Work task - Lines to restate from the data below: from the one containing "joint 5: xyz" to the one containing "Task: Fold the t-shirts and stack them", both included. Give them again exactly, and only them.

Dataset records
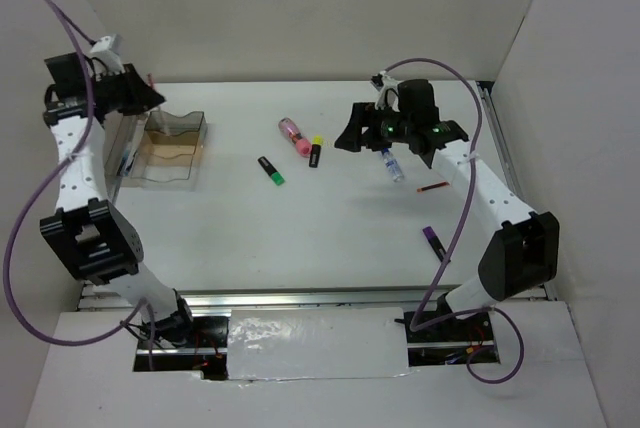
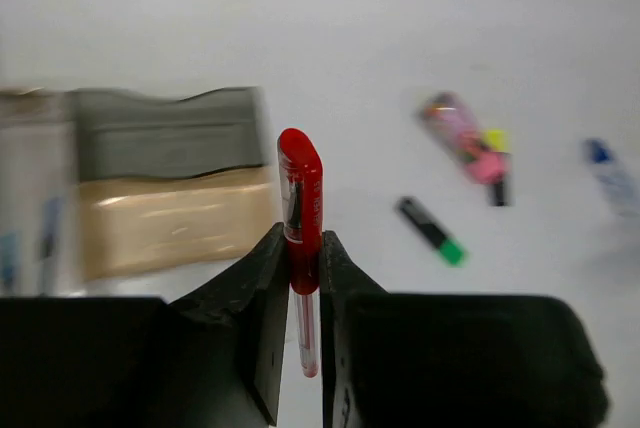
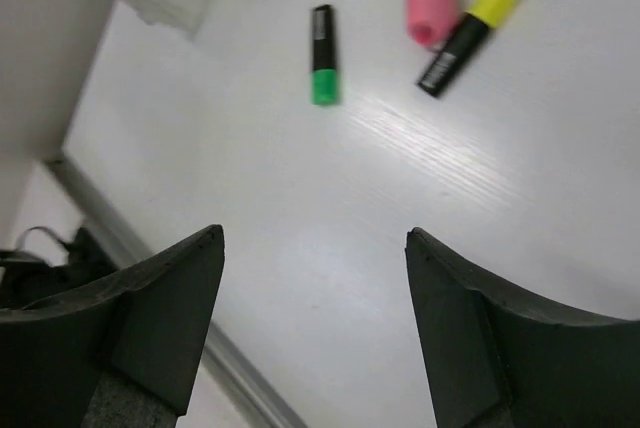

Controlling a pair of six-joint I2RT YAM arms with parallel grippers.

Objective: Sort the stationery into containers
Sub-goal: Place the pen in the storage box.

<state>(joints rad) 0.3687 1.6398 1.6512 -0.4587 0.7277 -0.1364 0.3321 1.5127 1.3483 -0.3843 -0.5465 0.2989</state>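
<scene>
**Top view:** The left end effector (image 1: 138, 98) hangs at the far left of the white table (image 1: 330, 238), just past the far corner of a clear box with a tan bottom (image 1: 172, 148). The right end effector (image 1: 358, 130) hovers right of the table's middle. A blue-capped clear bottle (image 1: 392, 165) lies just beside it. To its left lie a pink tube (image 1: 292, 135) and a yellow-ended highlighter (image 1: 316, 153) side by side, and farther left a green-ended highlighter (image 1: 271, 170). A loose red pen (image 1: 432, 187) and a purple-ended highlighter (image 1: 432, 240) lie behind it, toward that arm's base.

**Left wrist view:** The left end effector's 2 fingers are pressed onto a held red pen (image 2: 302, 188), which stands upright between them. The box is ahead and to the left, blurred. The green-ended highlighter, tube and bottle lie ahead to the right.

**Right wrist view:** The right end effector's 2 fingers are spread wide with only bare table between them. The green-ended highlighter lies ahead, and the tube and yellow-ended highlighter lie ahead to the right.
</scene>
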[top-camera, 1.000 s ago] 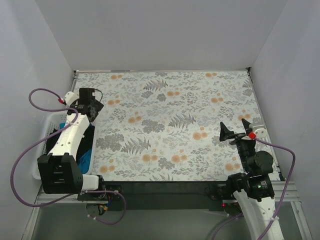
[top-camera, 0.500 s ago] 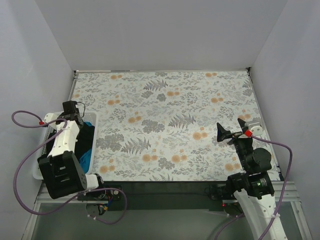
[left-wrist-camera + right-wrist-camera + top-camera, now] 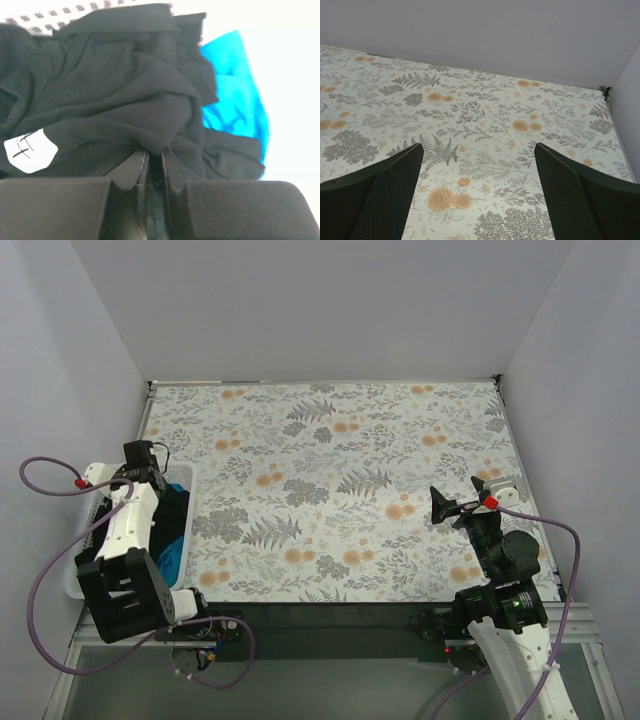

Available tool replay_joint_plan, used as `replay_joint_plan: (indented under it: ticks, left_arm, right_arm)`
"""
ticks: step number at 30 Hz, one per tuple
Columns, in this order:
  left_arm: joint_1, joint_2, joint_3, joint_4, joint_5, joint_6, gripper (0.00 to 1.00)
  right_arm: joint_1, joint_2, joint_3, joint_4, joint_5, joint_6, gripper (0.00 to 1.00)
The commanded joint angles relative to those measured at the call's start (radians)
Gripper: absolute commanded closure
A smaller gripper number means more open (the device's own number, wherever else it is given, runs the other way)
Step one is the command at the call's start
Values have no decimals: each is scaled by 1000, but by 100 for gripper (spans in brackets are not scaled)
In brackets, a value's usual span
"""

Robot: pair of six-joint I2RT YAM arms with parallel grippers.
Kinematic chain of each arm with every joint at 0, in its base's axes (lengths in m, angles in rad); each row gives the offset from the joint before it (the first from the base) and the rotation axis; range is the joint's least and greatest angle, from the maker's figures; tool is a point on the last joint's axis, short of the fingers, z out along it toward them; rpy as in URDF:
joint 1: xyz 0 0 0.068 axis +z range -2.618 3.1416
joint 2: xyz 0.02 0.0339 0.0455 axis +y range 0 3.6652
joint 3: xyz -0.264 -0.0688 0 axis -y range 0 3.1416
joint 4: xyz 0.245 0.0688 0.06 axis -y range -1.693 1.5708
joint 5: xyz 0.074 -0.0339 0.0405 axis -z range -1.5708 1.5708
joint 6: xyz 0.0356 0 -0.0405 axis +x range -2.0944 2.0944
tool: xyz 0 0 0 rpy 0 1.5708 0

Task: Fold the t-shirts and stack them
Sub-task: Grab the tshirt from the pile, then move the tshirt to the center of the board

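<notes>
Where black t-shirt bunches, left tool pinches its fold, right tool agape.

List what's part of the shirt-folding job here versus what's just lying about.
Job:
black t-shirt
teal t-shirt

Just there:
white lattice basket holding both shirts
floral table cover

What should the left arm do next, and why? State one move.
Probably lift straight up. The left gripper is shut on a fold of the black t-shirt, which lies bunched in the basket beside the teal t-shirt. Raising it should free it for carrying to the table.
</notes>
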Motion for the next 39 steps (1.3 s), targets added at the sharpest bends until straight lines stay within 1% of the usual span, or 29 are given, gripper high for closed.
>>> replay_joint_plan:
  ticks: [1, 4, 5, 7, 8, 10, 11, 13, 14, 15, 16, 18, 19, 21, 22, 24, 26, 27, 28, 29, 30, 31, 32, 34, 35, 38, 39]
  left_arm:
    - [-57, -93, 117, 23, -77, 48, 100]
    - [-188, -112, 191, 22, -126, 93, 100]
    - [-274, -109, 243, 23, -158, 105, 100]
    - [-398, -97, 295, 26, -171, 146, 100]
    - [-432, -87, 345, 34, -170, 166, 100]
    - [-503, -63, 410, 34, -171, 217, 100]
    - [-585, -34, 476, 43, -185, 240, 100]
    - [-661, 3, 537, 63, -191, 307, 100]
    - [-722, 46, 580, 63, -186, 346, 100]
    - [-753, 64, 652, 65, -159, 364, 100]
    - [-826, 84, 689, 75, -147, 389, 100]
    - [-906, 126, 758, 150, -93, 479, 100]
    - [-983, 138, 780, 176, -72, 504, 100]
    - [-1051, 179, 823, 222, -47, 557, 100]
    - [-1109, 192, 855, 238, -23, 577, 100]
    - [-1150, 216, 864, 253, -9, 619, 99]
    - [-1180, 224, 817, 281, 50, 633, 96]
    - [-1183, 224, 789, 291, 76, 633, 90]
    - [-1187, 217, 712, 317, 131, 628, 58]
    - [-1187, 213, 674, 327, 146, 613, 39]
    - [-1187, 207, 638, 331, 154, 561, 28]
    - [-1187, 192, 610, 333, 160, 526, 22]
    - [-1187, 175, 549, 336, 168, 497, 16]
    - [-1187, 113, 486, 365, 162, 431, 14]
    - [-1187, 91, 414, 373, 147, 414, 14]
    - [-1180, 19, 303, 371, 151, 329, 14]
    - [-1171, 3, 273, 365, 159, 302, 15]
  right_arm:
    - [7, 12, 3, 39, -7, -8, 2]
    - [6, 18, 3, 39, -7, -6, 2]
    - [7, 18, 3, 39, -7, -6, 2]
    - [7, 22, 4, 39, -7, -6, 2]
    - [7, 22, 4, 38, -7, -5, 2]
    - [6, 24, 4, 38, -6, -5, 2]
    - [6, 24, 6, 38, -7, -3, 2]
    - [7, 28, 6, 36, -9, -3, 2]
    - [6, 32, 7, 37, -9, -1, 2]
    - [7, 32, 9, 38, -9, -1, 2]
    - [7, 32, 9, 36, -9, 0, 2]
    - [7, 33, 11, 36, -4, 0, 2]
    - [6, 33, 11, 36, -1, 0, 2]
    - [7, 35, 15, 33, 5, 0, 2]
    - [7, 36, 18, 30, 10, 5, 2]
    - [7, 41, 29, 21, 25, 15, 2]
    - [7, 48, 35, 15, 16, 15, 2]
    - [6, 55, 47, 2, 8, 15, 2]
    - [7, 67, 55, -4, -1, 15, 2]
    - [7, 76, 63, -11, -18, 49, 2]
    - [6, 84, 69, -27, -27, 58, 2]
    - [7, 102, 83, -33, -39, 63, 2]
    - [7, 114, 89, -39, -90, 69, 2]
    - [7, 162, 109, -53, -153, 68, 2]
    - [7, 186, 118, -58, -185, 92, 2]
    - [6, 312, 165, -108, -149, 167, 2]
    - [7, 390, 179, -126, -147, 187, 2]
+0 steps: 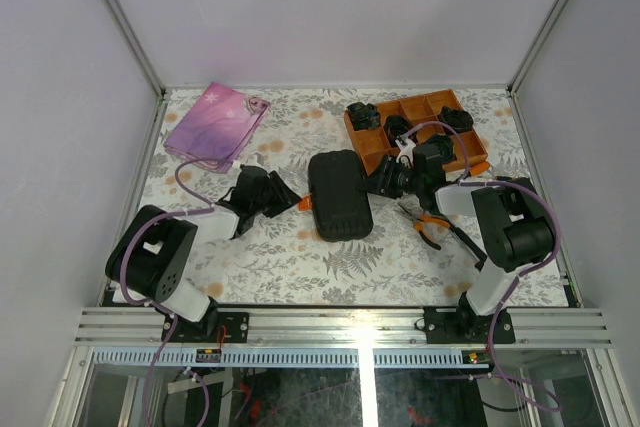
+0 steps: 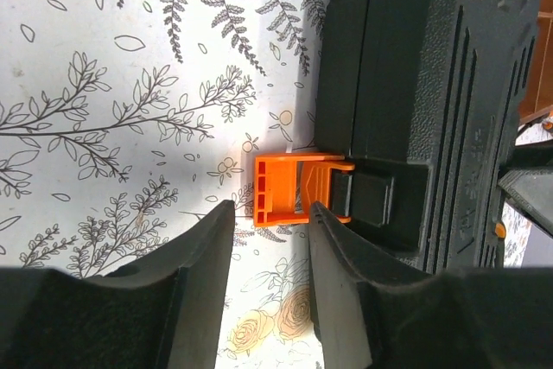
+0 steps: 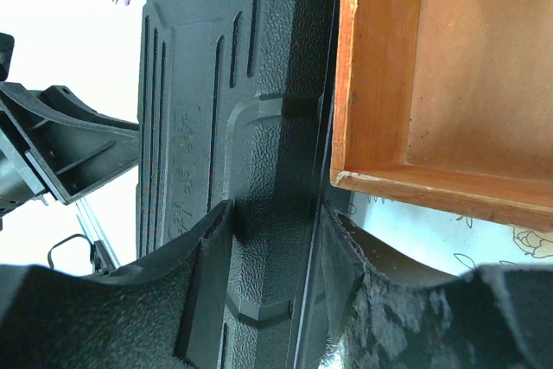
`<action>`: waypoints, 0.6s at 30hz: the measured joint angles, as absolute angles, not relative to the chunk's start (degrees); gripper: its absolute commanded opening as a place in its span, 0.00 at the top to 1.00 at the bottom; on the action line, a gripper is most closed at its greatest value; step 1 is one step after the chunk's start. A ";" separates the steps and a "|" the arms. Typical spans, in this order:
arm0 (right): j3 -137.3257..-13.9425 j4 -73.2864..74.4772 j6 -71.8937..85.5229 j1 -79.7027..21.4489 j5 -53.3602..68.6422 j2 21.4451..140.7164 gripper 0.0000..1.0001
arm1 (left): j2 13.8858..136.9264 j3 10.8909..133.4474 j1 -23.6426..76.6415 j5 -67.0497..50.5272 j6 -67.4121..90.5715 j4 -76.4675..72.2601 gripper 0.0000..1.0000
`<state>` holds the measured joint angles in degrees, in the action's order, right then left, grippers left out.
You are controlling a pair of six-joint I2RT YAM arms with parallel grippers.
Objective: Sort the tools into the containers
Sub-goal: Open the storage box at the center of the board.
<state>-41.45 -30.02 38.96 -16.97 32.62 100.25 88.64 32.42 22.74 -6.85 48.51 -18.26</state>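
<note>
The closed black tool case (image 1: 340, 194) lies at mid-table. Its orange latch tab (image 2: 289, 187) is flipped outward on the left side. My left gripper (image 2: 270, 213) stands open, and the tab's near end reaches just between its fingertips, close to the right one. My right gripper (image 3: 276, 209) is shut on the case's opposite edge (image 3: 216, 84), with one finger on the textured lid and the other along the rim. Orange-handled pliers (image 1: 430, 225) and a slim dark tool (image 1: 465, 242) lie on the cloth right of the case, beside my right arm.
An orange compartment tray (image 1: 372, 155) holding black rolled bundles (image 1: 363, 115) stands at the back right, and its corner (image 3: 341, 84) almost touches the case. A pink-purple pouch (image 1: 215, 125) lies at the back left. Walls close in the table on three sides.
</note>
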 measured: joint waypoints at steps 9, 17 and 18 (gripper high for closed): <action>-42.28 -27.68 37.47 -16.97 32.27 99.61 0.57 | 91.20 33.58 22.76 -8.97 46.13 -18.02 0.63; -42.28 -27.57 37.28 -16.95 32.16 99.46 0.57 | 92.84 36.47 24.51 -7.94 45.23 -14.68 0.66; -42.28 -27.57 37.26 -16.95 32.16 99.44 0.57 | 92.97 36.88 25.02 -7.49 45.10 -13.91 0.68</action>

Task solution -
joint 5: xyz 0.074 -0.0339 0.0405 axis -z range -1.5708 1.5708
joint 6: xyz 0.0356 0 -0.0405 axis +x range -2.0944 2.0944
tool: xyz 0 0 0 rpy 0 1.5708 0

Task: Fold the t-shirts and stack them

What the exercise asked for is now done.